Preparation of a marking pen An ink occlusion body in which a polyester sliver is coated with a synthetic resin film is impregnated with the marking pen ink composition, accommodated in a shaft tube made of polypropylene resin, and a polyester fiber is placed on the tip of the shaft tube through a holder. A sample marking pen was obtained by assembling a resin processed chip (bullet type) in a connected state and attaching a cap.

The following tests were carried out using the obtained ink compositions and writing instruments.
Ink stability test 5 g of each prepared ink was transferred to a sample bottle, covered, and allowed to stand at 20 ° C. for 30 days. Thereafter, the state of the ink was visually confirmed.

Writing test-Initial writing Using the sample writing instrument, the state of the handwriting when the spiral circle was continuously written by hand on black writing paper was visually confirmed.
-Writing over time After the sample writing instrument was left at 20 ° C. for 60 days with the cap facing downward, the state of the handwriting when the spiral circle was continuously written by hand on black writing paper was visually confirmed.
The results of each test are shown below.

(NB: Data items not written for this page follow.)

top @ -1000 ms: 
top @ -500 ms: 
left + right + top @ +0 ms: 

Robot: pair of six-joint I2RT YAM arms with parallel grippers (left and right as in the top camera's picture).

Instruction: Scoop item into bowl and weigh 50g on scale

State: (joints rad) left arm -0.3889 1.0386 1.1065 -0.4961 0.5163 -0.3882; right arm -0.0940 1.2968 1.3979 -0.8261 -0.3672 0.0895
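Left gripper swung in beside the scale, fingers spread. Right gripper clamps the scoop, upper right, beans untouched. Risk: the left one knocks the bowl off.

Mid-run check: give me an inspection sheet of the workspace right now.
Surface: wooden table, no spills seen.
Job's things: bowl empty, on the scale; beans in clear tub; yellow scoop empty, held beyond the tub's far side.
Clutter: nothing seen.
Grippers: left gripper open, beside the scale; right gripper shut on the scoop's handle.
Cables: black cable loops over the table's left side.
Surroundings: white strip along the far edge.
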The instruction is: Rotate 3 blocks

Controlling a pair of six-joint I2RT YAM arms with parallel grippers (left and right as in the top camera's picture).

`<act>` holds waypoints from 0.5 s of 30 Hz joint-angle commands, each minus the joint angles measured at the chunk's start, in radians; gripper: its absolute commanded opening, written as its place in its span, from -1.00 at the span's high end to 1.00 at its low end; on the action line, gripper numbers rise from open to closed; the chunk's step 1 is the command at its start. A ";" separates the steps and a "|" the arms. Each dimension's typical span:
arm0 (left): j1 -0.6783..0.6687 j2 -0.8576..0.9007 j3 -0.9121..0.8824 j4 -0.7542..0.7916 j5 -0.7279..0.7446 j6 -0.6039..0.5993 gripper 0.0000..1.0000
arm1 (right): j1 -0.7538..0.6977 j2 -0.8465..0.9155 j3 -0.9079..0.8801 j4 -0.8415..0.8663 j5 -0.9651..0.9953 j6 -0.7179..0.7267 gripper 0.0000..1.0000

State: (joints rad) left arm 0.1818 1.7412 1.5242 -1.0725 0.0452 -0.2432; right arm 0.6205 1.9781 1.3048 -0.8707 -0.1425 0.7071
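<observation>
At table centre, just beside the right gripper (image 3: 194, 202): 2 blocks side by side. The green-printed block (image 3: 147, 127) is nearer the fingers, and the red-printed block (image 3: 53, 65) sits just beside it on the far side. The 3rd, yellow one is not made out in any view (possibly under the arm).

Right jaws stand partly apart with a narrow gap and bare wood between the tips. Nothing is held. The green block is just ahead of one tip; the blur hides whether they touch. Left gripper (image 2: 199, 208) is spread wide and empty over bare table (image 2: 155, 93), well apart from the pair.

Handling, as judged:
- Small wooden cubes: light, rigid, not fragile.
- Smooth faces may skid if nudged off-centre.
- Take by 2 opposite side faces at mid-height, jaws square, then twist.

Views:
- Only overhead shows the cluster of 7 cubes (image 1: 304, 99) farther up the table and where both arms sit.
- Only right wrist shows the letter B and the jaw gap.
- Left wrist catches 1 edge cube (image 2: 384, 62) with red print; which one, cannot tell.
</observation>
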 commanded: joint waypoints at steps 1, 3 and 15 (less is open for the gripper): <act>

In addition, the evaluation regarding the symbol in the said table | surface is as follows.
Ink stability test ○: No change in a uniform state.
X: A supernatant-like two-layer separation is observed.
Written test / initial writing ○: Clear handwriting is obtained.
X: The color tone is thin and it is not clear handwriting.
-Writing over time ○: A good handwriting can be formed from writing, and the resulting handwriting is also clear.
(Triangle | delta): The shading is seen in a handwriting or the density accompanying the sedimentation of a coloring component is seen in a handwriting.
X: Writing is impossible.

Claims (4)

An aqueous ink composition for a writing instrument comprising a particle surface of white inorganic particle powder coated with a paste and an organic pigment attached to the coating portion, a dispersion stabilizer, a surfactant, and water. object. The water-based ink composition for a writing instrument according to claim 1 , comprising hollow resin particles .   The water-based ink composition for a writing instrument according to claim 1 or 2, comprising a thickener. A writing instrument comprising the water-based ink composition for a writing instrument according to any one of claims 1 to 3.